Treasure Trove of Data Yields Rich Resource for Synthetic Biologists

Achievement date: 
2014
Outcome/accomplishment: 

Researchers have devised a new method to discover elements in the regulation of gene expression--an essential feature of all living organisms and viruses--in random settings. With support by the Synthetic Biology Engineering Research Center (SynBERC), an NSF-funded center headquartered at the University of California at Berkeley, the investigators determined how to characterize common regulatory elements by reviewing a vast library of scientific information. The resulting treasure trove of data provides a resource for other researchers seeking to achieve particular expression levels.

Impact/benefits: 

Using standardized elements or prediction-based design often fails to yield regulatory components that function in the same way under different conditions or in combinations. This is a potential problem for synthetic biologists, where multi-component circuits and pathways at the cellular level are necessary to generate products, many of which are superior to non-biological alternatives.
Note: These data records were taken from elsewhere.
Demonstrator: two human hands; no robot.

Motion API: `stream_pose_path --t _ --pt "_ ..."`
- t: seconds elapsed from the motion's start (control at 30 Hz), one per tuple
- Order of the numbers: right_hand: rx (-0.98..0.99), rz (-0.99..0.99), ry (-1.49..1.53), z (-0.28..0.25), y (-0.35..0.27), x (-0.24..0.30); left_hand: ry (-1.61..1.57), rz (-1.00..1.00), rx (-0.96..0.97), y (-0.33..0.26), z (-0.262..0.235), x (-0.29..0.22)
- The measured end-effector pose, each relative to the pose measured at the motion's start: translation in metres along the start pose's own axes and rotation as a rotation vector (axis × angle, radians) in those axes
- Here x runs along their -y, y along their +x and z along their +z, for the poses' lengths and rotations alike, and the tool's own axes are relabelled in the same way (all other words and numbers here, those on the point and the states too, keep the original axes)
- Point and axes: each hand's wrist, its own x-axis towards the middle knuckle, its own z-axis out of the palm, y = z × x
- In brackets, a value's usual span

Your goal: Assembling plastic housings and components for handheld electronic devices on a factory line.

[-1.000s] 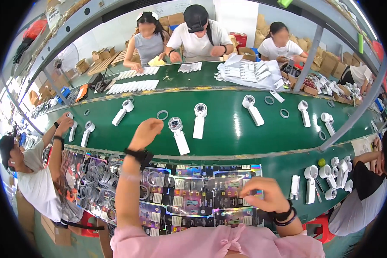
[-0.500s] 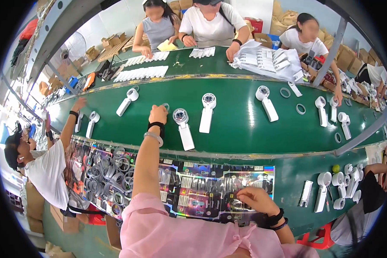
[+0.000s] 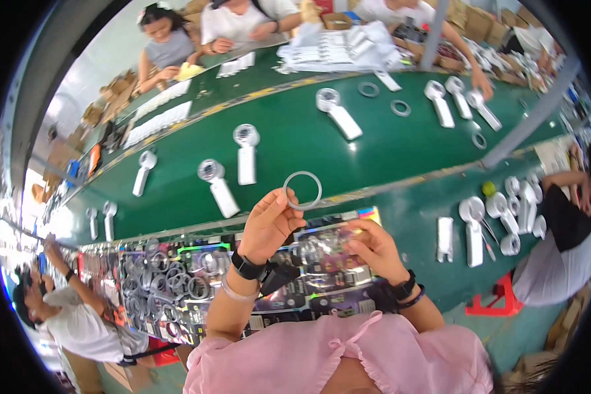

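Note:
Pinched in the fingertips of my left hand (image 3: 268, 225) is a thin grey ring (image 3: 320, 186), held up over the near edge of the green belt. My right hand (image 3: 379, 249) is just to the right of it, fingers bent and apart with nothing in them. Below both hands lie shiny printed packaging sheets (image 3: 331, 256). A heap of grey rings (image 3: 177, 281) covers their left part. Closest to my left hand on the belt (image 3: 289, 141) are white handheld fans, one lying tilted (image 3: 222, 195) and another (image 3: 245, 161) behind it.
More white fans (image 3: 341, 117) and loose grey rings (image 3: 400, 108) lie along the belt. At right, several fans (image 3: 474, 230) rest on the table beside a seated person. A metal post (image 3: 528, 128) slants across the right. Across the belt, people handle white parts (image 3: 348, 49).
My left hand has drawn back from the belt with a grey ring in its fingers. My right hand has risen toward it. The view has shifted, and the person at left has lowered an arm.

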Motion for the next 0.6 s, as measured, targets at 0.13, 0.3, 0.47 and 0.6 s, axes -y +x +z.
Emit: stream_pose_path --t 0.13,0.3,0.47,0.6 --pt "-0.065 -0.282 -0.190 -0.006 0.000 0.013 -0.202 -0.180 -0.011 0.003 0.017 0.039" --pt "-0.137 -0.441 -0.431 -0.013 -0.007 0.042 -0.092 -0.267 0.039 0.004 0.034 0.067" --pt "-0.091 -0.520 -0.742 -0.023 -0.008 0.039 0.176 -0.353 0.043 -0.005 0.040 0.075" --pt "0.052 -0.280 -0.613 -0.025 -0.011 0.045 0.452 -0.439 0.025 0.001 0.050 0.066"
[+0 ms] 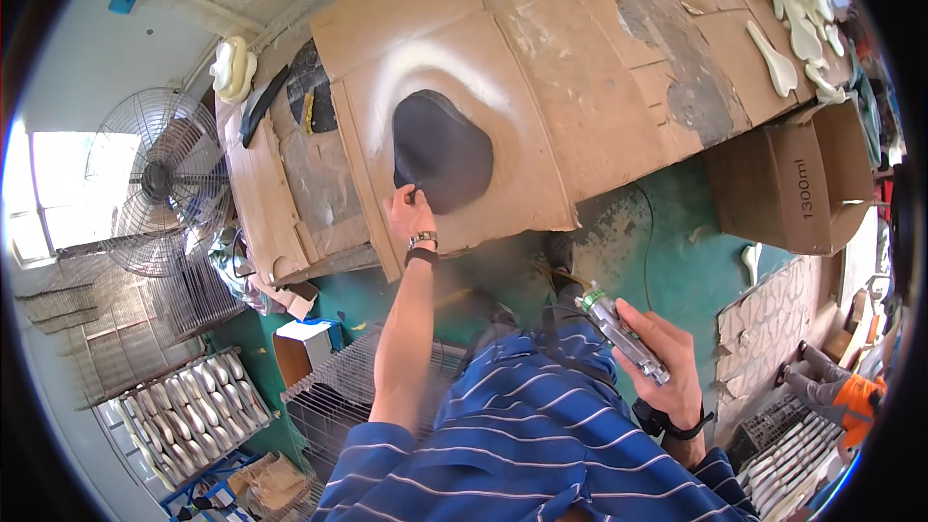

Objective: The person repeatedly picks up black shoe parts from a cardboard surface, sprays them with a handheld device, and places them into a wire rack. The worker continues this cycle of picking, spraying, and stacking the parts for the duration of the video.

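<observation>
Left hand (410,217) pinching the near edge of a smooth, rounded matte black piece (445,150), right hand (674,367) curled around a silvery metal, green-collared tool (623,336), the piece lying on a surface (590,116) layered with brown cardboard, hazy white arc (425,53) around its far edge.

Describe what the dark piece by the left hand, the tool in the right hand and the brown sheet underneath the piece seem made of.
Dark piece: possibly rubber, leather or coated fabric; smooth with a faint sheen.
Tool: probably metal, given its silvery, shiny body; its green ring could be plastic or coloured metal.
Brown sheet: most likely cardboard, matte tan with whitish residue.
</observation>
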A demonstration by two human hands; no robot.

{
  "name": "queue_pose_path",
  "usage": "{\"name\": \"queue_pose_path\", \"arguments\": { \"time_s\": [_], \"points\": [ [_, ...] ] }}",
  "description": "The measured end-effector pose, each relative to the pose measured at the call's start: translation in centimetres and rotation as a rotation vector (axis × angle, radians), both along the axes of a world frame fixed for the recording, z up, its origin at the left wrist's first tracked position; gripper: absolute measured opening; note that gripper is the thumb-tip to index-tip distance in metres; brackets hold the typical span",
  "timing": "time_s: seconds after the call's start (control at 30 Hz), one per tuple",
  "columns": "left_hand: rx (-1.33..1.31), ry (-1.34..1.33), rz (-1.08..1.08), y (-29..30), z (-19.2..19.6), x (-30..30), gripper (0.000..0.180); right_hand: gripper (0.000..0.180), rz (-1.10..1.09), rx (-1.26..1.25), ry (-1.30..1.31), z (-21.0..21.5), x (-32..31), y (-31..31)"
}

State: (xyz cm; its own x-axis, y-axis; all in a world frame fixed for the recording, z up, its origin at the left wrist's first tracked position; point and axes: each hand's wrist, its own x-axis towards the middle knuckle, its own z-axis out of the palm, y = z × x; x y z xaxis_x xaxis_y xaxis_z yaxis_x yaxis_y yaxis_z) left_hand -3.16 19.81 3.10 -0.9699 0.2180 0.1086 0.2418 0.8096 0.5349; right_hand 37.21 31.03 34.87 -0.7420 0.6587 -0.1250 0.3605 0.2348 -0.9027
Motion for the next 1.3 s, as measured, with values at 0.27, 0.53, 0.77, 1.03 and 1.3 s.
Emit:
{"name": "queue_pose_path", "arguments": {
  "time_s": [0.27,0.53,0.77,1.03,1.3],
  "points": [
    [1.273,-0.923,0.696,2.6,-4.0,-3.2,0.025,0.069,0.019,0.073,0.026,-0.4,-1.3,0.8],
    [1.85,-1.058,0.067,7.9,9.9,-8.4,0.02,0.053,0.021,0.07,-0.009,0.3,-3.3,-0.7],
    [2.194,-0.802,0.027,-2.6,21.9,-8.8,0.028,0.051,0.218,0.105,0.013,1.3,-7.2,-3.2],
    [2.281,-0.465,0.171,-25.5,28.0,-0.1,0.036,0.05,0.526,0.152,0.006,1.8,-12.7,-8.0],
    [2.349,0.074,0.517,-43.4,27.8,8.4,0.03,0.051,0.747,-0.026,-0.127,3.6,-16.5,-17.0]
  ]
}}
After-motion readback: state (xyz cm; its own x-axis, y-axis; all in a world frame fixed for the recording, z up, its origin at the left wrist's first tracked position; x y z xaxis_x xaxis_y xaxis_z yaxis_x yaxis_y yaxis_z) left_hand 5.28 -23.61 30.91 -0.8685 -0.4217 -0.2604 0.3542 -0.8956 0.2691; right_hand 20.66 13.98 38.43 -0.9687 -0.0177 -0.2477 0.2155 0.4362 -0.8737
The ease and scale of the SynBERC researchers’ approach indicates that screening synthetic biology data libraries for desired behavior is much better rather than the usual practice of relying on prediction or standardization.

Explanation/Background: 

The researchers took a comprehensive look at the behavior of a library of 12,563 combinations of common regulatory elements and simultaneously measured DNA, RNA, and protein levels from the entire library. They then quantified how often-simple measures of promoter and ribosomal binding site (RBS) strengths can accurately predict gene expression when used in combination. These results bring new meaning to Yogi Berra’s quote, “You can observe a lot just by watching.”